> What to produce:
Please repeat the data exactly. Any picture in it stays out.

◇ ◇ ◇ ◇ ◇ ◇ ◇

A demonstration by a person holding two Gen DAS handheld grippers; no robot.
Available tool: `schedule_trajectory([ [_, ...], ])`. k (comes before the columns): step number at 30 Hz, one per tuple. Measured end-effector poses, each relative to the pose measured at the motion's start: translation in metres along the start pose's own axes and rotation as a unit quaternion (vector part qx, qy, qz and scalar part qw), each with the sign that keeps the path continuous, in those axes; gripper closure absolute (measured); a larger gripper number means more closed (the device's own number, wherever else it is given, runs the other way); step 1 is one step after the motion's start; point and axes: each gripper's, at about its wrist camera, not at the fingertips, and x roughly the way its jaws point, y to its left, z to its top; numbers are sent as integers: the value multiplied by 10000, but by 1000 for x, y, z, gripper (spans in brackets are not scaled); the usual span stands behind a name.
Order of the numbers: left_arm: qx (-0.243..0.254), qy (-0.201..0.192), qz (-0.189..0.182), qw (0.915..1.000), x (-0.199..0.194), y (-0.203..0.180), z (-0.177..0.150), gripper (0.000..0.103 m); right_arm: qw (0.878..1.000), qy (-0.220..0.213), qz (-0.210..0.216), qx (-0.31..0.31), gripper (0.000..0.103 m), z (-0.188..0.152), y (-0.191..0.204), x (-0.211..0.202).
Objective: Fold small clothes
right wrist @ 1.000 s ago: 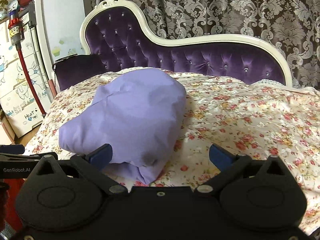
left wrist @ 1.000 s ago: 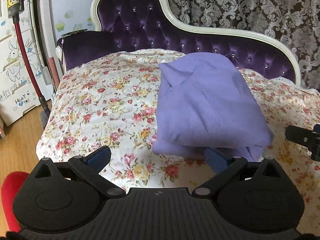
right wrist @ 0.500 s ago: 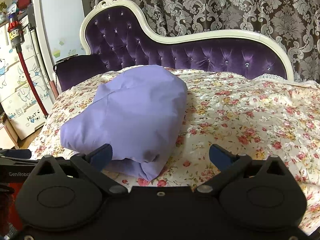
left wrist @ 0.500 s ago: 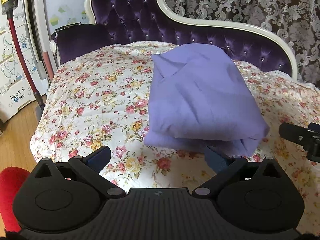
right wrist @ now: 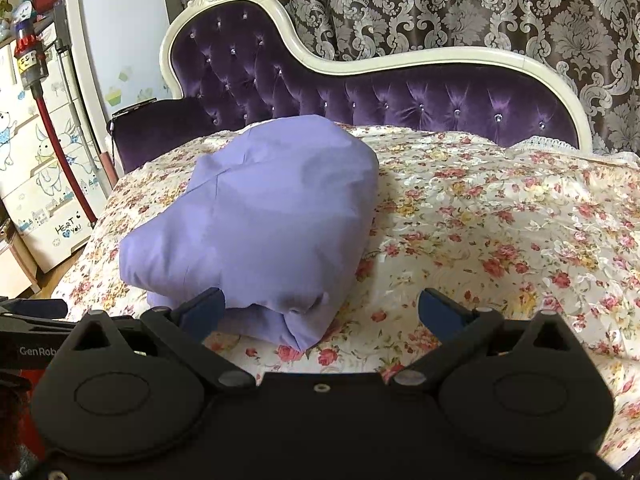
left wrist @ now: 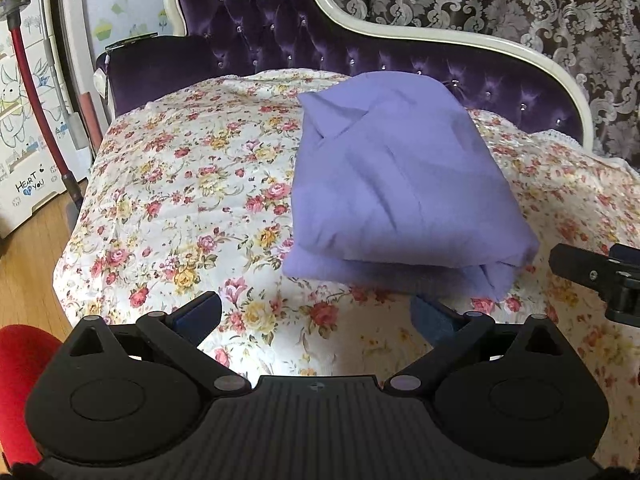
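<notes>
A lavender garment (left wrist: 400, 184) is seen lying folded into a thick, stacked bundle on the floral bedspread (left wrist: 180, 184), toward the tufted purple headboard (left wrist: 280, 36). Layers are visible at the near edge, with a tucked corner at the near right, so the fold is judged done or nearly done.

The left claw (left wrist: 316, 316) is held spread wide, nothing pinched, just short of the bundle's near edge; its right finger (left wrist: 434, 320) sits close under that edge, contact cannot be confirmed. The right claw (right wrist: 322, 312) is also held spread and empty, with its left finger (right wrist: 202, 312) overlapping the bundle's near edge in view; touching or just in front cannot be told.

Both claws are likely kept open and low at the near side so the bundle is left undisturbed after release, or so the edge can be pressed flat. The bundle looks puffy, so some spring-back of the top layer is to be expected. Part of the right claw is seen at the right edge of the left wrist view, level with the bundle.

A red-tubed vacuum (right wrist: 48, 120) and drawers with cartoon prints (right wrist: 44, 184) are noted at the left, patterned curtains (right wrist: 480, 4) behind.
</notes>
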Motion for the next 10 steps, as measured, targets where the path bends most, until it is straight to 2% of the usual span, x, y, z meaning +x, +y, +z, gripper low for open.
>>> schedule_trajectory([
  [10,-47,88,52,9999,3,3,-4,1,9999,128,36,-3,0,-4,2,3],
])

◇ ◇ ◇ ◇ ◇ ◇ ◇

> Task solution:
A demonstration by a person holding two Gen DAS handheld grippers; no robot.
Available tool: `schedule_trajectory([ [_, ...], ])`. k (comes before the columns): step number at 30 Hz, one per tuple. Measured end-effector poses, each relative to the pose measured at the motion's start: translation in metres along the start pose's own axes and rotation as a unit quaternion (vector part qx, qy, qz and scalar part qw), each with the sign that keeps the path continuous, in those axes; gripper closure absolute (measured); a larger gripper number means more closed (the device's own number, wherever else it is given, runs the other way); step 1 is one step after the motion's start; point and axes: each gripper's, at about its wrist camera, not at the fingertips, and x roughly the way its jaws point, y to its left, z to its top; numbers are sent as integers: the value multiplied by 10000, but by 1000 for x, y, z, gripper (spans in brackets are not scaled); the usual span stands behind a name.
Order of the numbers: left_arm: qx (-0.243..0.254), qy (-0.201..0.192), qz (-0.189..0.182), qw (0.915..1.000), x (-0.199..0.194), y (-0.203..0.180), z (-0.177..0.150), gripper (0.000..0.103 m); right_arm: qw (0.878..1.000), qy (-0.220..0.213), qz (-0.210..0.216), qx (-0.31..0.31), gripper (0.000..0.103 m), z (-0.188..0.152), y (-0.191..0.204), x (-0.211..0.202).
Objective: Fold small clothes
right wrist @ 1.000 s ago: 
left wrist @ 1.000 s ago: 
right wrist @ 0.500 s ago: 
left wrist @ 0.500 s ago: 
right wrist @ now: 
left wrist @ now: 
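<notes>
A lavender garment (left wrist: 400, 184) is seen lying folded into a thick, stacked bundle on the floral bedspread (left wrist: 180, 184), toward the tufted purple headboard (left wrist: 280, 36). Layers are visible at the near edge, with a tucked corner at the near right, so the fold is judged done or nearly done.

The left claw (left wrist: 316, 316) is held spread wide, nothing pinched, just short of the bundle's near edge; its right finger (left wrist: 434, 320) sits close under that edge, contact cannot be confirmed. The right claw (right wrist: 322, 312) is also held spread and empty, with its left finger (right wrist: 202, 312) overlapping the bundle's near edge in view; touching or just in front cannot be told.

Both claws are likely kept open and low at the near side so the bundle is left undisturbed after release, or so the edge can be pressed flat. The bundle looks puffy, so some spring-back of the top layer is to be expected. Part of the right claw is seen at the right edge of the left wrist view, level with the bundle.

A red-tubed vacuum (right wrist: 48, 120) and drawers with cartoon prints (right wrist: 44, 184) are noted at the left, patterned curtains (right wrist: 480, 4) behind.
</notes>
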Motion for the next 10 steps, as measured, targets where the path bends most, until it is straight to 2% of the usual span, x, y, z meaning +x, +y, +z, gripper low for open.
>>> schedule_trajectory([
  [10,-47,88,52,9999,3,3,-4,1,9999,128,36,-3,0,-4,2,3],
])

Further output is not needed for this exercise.